The survey was carried out earlier this year among 245 professionals in the area of data analytics, with more than half (52%) of respondents working for Irish companies, across 25 sectors. Financial services, IT/tech and professional/legal/business services were the largest groups of respondents.

Almost half of respondents (43%) said the analytics function has a strategic voice in the organisation, with 24% saying a support function, and 34% saying somewhere between.

Where analytics has a lead function, the most common area is business intelligence (55%), followed by customer insights (49%), and base/segment management (32%).

For 37%, the analytics function is standalone, whereas for 24% it sits across a variety of functions. For 14%, it is within marketing, and for 13% it sits within IT.

Despite the growing number of organisation for which analytics has a strategic voice, for more than half of respondents, they are not measured on any key performance indicators (KPI), but for 25%, organisation revenue is a KPI, for 22% it is organisation profit, while for less than 20%, customer satisfaction is the key measure.

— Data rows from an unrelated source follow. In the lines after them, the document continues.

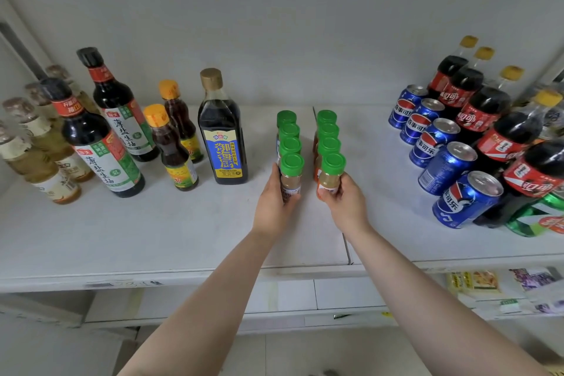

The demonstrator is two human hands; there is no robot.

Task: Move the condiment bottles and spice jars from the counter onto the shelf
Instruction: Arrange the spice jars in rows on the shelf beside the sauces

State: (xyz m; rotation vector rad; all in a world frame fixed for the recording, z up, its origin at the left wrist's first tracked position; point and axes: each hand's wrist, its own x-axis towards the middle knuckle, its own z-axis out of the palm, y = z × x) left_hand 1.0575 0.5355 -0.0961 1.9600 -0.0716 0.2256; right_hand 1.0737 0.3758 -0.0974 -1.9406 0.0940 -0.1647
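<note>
Head view, both forearms outstretched — left hand [272, 204] clasping a spice jar [291, 175], right hand [345, 200] clasping another jar [331, 175].

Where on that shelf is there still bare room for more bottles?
The widest bare patch on the shelf is the front strip, left of the hands. Another lies between the right row of green-capped jars and the blue cans. The sauce bottles at left and the cola bottles at right are crowded.
</note>
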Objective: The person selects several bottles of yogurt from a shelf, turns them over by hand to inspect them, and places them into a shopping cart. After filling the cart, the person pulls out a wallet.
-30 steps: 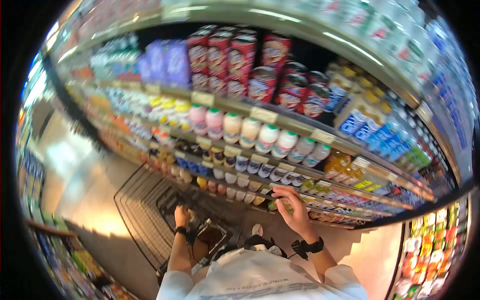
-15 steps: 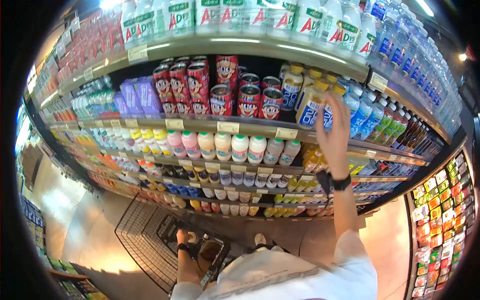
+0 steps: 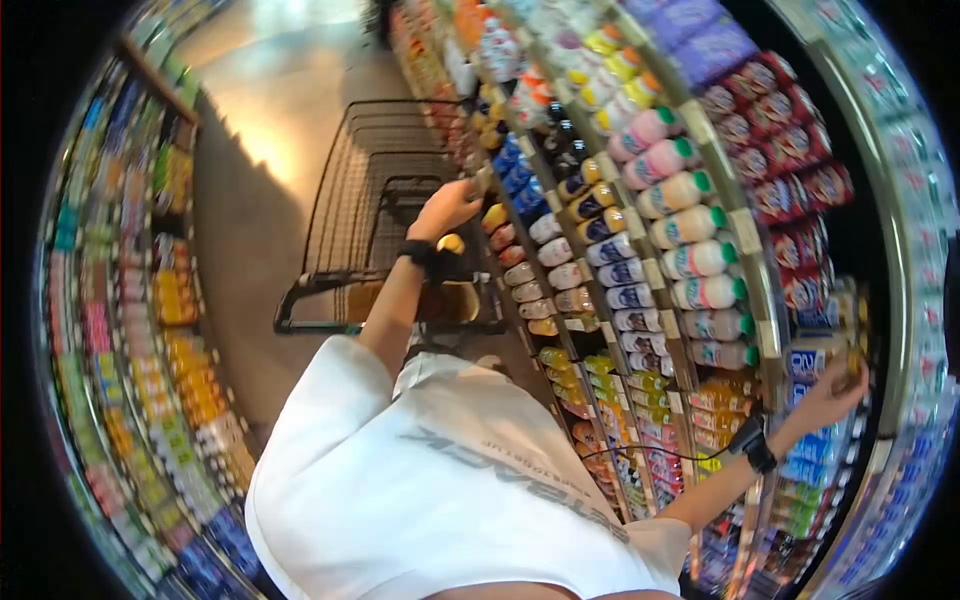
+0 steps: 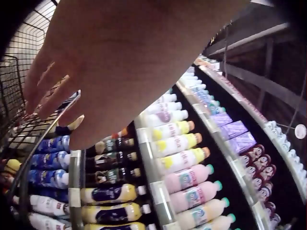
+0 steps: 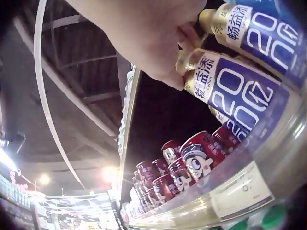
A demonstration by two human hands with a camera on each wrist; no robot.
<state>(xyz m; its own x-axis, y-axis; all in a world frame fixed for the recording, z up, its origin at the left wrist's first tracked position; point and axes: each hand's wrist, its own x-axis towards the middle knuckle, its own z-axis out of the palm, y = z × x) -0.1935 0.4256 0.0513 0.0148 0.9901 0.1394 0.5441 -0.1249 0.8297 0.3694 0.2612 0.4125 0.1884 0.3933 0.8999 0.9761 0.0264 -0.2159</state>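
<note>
My right hand is at the shelf, where its fingers pinch the gold-capped neck of a drink bottle. This bottle has a blue-and-white label reading 20 and tilts in the right wrist view. A similar bottle is right beside it, close to the fingers. My left hand is at the side of a black wire shopping cart, its fingers bent over the cart's rim. In the left wrist view the back of this hand covers much of the picture and hides part of the rim.
Red cans share the shelf with the bottles. Lower shelves hold pink and cream green-capped bottles, and purple packs lie farther along. Another stocked shelf lines the aisle's left side. Floor shows between it and the cart.
My right hand has risen from in front of the lower shelves to the gold-capped bottles and now grips one. The head view has swung round toward the cart; my left hand stays at the cart.
</note>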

Despite the positive salary conditions reported by respondents, non-monetary engagement factors play a key role in attracting and retaining talent. A meaningful role is key for 42% of respondents, with flexible hours, career progression opportunities, and great projects all coming in within a small margin.

Despite the vast majority (82%) of respondents being on permanent contracts, almost two thirds (64%) see themselves staying in their current role for less than two years, prompting fears of a “talent time bomb” within the industry. However, around the same proportion see their future as within the area of data and analytics.

In terms of skills and development, the top three skills in demand among respondents were influencing/stakeholder management (50%), followed by  communication/presentation skills (33%) and strategic thinking (32%). The survey report notes that all of these are soft skills, not core data-related, and perhaps indicates that analytics professionals are struggling to communicate the value of their work, and require additional skills in order not just to present their work, but also to communicate the value of their capabilities to other areas of the business.

The top three skills required within the analytics teams were statistical/predictive modelling (54%), followed by data visualisation/BI reporting (51%) and descriptive analytics (39%).